ASSIGNMENT: Under this line is a listing; return exactly the lines starting at the one with "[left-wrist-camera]" and running down to the one with "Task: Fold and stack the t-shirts", and leave out its pictures.

Segment Start: GIVEN MATERIAL

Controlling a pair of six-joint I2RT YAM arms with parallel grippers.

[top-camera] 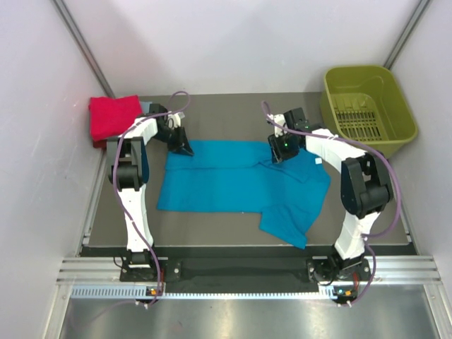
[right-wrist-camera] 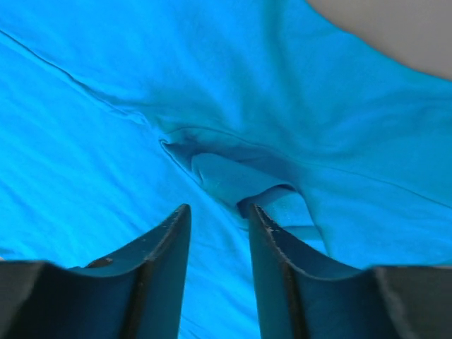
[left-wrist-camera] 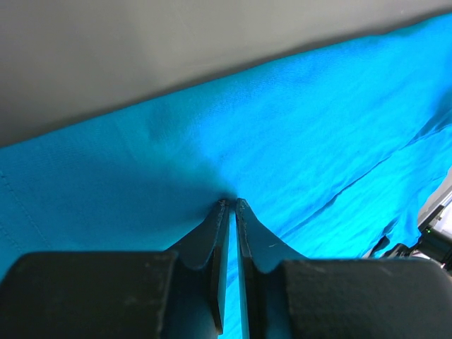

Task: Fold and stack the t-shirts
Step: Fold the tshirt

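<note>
Teal t-shirt (top-camera: 233,187) was pinched tight by the left gripper (left-wrist-camera: 231,203); the spread right gripper (right-wrist-camera: 219,215) was best closed equally firmly before lifting.

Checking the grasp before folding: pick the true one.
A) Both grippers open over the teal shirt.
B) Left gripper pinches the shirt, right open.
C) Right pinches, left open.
B: the left gripper is shut on a pucker of the teal shirt, while the right gripper stands open above it.

No text, brand, number or sign can be read on anything in any of the views.
</note>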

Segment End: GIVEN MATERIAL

OUTPUT FOR THIS TASK:
[left-wrist-camera] 

Task: Fold and stack the t-shirts

This exercise requires nothing more.